▸ TASK PROMPT:
The result should be every line in the data below that carries the string "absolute".

** INFORMATION SUPPLIED follows **

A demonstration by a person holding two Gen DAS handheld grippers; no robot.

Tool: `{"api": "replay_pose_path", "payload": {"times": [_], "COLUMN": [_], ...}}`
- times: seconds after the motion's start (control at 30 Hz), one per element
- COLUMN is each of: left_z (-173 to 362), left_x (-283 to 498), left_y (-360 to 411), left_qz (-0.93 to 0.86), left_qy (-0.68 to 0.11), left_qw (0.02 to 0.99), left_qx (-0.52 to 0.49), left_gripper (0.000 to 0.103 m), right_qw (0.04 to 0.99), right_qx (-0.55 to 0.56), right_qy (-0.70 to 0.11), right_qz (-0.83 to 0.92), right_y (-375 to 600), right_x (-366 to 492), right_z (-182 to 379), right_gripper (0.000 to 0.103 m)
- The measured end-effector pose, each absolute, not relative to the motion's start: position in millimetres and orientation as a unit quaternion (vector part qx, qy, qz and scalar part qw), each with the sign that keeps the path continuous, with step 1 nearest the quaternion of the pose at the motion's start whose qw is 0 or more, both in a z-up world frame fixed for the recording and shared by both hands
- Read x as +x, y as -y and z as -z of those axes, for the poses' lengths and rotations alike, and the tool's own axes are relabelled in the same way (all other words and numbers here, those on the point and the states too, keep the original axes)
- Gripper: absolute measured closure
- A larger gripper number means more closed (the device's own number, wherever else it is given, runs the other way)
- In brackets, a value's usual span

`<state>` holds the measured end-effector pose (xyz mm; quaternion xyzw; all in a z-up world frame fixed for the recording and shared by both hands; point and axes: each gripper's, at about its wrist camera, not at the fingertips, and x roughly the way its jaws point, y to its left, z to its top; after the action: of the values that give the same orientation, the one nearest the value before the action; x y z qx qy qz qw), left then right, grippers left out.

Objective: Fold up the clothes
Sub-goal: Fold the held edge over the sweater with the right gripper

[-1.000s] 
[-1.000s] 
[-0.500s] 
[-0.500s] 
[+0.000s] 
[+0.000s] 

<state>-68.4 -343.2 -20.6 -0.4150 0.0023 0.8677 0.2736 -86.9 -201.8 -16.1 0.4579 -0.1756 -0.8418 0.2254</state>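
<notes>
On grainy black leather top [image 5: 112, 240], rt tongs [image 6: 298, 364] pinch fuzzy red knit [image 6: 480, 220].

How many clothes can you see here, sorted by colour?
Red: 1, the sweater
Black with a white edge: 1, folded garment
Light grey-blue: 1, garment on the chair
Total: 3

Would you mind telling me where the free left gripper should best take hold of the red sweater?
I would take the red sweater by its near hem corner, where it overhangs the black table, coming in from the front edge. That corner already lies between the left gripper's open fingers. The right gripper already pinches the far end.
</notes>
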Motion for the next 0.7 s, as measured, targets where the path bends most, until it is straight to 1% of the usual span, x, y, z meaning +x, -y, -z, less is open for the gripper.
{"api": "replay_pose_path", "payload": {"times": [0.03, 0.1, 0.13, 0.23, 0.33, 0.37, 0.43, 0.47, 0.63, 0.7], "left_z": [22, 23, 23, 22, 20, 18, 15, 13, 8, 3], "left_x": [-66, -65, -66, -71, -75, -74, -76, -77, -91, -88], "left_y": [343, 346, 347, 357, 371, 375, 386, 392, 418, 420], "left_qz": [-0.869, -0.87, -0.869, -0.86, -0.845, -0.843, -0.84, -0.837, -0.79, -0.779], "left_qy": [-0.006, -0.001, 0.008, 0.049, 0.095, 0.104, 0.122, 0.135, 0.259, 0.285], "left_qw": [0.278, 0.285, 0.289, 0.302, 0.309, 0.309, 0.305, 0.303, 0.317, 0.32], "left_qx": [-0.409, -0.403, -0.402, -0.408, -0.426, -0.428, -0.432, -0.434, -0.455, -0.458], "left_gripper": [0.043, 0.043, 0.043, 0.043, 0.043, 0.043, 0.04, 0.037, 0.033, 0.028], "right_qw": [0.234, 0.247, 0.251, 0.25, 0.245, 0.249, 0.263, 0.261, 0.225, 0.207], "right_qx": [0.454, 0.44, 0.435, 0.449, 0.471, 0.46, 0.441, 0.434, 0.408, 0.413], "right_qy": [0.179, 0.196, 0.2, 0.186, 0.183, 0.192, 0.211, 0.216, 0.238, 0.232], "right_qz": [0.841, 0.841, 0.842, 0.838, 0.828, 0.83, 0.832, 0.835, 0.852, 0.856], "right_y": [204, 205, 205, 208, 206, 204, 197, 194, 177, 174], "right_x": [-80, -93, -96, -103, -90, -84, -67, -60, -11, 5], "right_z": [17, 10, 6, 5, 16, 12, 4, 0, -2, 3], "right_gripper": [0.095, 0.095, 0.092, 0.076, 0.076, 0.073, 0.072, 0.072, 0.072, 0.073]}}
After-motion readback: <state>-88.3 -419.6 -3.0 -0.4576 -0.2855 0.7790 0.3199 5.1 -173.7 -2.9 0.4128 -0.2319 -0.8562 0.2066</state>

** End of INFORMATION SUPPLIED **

▸ TASK SOLUTION:
- The measured end-effector pose, each absolute, not relative to the motion's start: position in millimetres and orientation as a unit quaternion (vector part qx, qy, qz and scalar part qw), each with the sign that keeps the path continuous, with step 1 nearest the quaternion of the pose at the motion's start whose qw is 0 or more, both in a z-up world frame fixed for the recording and shared by both hands
- Gripper: absolute measured closure

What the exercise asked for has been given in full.